Richardson goes one step further, referring to general revelation as the Melchizedek factor. Millard Erickson defines general revelation as “God’s self-manifestation through nature, history, and the inner being of the human person.”6 This factor is already present and working even before God’s special revelation appears. Richardson refers to special revelation as the Abraham factor, because God revealed Himself to Abraham in a specific time and place. Erickson defines special revelation as “God’s manifestation of himself to particular persons at definitive times and places, enabling those persons to enter into a redemptive relationship with him.”7

So, when Psalm 110 and Hebrews refer to Christ as a “priest forever in the order of Melchizedek,” they make Christ the Lord of general revelation.8 Richardson’s apt interpretation of John 1:9 makes this clear: “The true light [Christ] that gives light to every man [through general revelation] was coming into the world [i.e., to shine upon men in a new way—special revelation].” 9 So, in this interpretation of the person of Melchizedek, general revelation takes on a new and important meaning. If Jesus is, in fact, a priest in the order of the “archetype of general revelation [Melchizedek],” then He must speak, move, and act through general revelation.

General revelation in Romans

Romans 1:19, 20 and 2:14, 15a, reveals a troubling problem for the Christian: how much can be known of God outside of His special revelation? As was noted earlier, Karl Barth argued that a human being could know nothing outside of God’s self-revelation. However, if one adheres to Barth’s rejection of general revelation, one must deal with these two passages in Romans. The apostle Paul states that what can be known about God is plain because “God has shown it to them [humanity],” but he goes on to state that through His creation, the natural order of things, His “eternal power and divine nature” is made known. The context of this verse includes the wrath of God against humankind. One of the results of this wrath is God giving humanity over to their “degrading passions,” resulting in a perversion of God-given natural relations between men and women (1:26, 27).

In his New International Biblical Commentary, James Edwards makes an interesting clarification. He emphasizes the phrase “suppress the truth” (1:8). Through the lens of this verse, one can see that the problem is not a matter of reason, but of will: “The problem is not lack of knowledge, but failure to acknowledge God and render proper worship and obedience.”10 God is revealing Himself to humanity. They are not ignorant of truth, but rather willfully suppress the truth.
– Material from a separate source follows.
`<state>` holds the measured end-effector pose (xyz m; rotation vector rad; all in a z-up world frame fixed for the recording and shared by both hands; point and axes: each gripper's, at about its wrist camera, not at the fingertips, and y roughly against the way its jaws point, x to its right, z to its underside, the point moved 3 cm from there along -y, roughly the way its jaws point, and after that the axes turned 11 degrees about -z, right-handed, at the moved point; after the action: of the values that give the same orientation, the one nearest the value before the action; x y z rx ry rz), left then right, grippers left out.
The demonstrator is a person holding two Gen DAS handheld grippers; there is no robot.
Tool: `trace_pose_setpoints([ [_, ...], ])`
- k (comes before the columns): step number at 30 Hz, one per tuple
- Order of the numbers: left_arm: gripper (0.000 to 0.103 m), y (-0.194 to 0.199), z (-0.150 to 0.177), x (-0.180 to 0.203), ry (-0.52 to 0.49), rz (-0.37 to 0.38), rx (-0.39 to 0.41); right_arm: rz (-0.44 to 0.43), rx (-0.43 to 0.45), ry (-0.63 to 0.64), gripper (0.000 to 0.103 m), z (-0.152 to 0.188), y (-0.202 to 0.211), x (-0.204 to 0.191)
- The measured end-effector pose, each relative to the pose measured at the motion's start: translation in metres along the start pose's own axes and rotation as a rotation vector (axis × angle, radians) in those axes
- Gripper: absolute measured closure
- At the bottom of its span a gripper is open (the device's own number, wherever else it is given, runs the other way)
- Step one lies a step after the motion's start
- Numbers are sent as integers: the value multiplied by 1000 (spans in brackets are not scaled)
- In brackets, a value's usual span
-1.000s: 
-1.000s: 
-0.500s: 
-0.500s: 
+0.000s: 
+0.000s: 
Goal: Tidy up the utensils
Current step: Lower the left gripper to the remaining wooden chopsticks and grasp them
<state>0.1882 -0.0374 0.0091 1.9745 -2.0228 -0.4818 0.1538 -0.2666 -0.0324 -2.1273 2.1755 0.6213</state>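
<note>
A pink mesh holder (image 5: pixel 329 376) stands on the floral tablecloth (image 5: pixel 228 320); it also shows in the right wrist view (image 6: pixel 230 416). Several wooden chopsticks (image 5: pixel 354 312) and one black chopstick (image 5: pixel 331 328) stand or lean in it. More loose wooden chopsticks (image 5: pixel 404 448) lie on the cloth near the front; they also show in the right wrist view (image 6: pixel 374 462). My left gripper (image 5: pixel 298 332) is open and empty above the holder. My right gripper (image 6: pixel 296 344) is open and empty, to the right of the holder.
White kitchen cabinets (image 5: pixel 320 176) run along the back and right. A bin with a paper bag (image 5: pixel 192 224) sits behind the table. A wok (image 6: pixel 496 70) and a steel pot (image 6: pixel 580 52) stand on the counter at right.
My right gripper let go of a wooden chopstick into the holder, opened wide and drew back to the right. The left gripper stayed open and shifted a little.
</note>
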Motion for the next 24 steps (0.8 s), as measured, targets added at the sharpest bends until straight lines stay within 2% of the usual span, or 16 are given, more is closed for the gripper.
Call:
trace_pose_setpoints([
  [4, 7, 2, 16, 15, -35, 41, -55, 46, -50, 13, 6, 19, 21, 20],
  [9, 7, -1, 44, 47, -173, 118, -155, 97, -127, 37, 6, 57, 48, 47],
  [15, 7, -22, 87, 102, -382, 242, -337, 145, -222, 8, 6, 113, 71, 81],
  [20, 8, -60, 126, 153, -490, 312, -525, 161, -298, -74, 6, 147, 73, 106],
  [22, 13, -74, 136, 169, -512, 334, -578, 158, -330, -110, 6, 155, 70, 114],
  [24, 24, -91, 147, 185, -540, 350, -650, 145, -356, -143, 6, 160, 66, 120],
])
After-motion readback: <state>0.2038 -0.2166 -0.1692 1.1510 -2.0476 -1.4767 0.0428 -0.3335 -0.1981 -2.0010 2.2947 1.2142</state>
This comprises an important clarification.

However, the question remains, how is it that humanity remains without excuse even outside of the special revelation of Jesus Christ? The apostle Paul seems to suggest that the Gentiles, those outside of Israel, could know God outside of God’s special revelation. So, what does it mean to know God outside of Jesus Christ? Again Edwards makes an important point. The Greek word for “known” actually connotes knowledge of something by experience rather than knowledge about something. This means that humanity is “without excuse” because they have experienced God in nature and in themselves and have willfully rejected Him. Humanity’s problem is a broken will.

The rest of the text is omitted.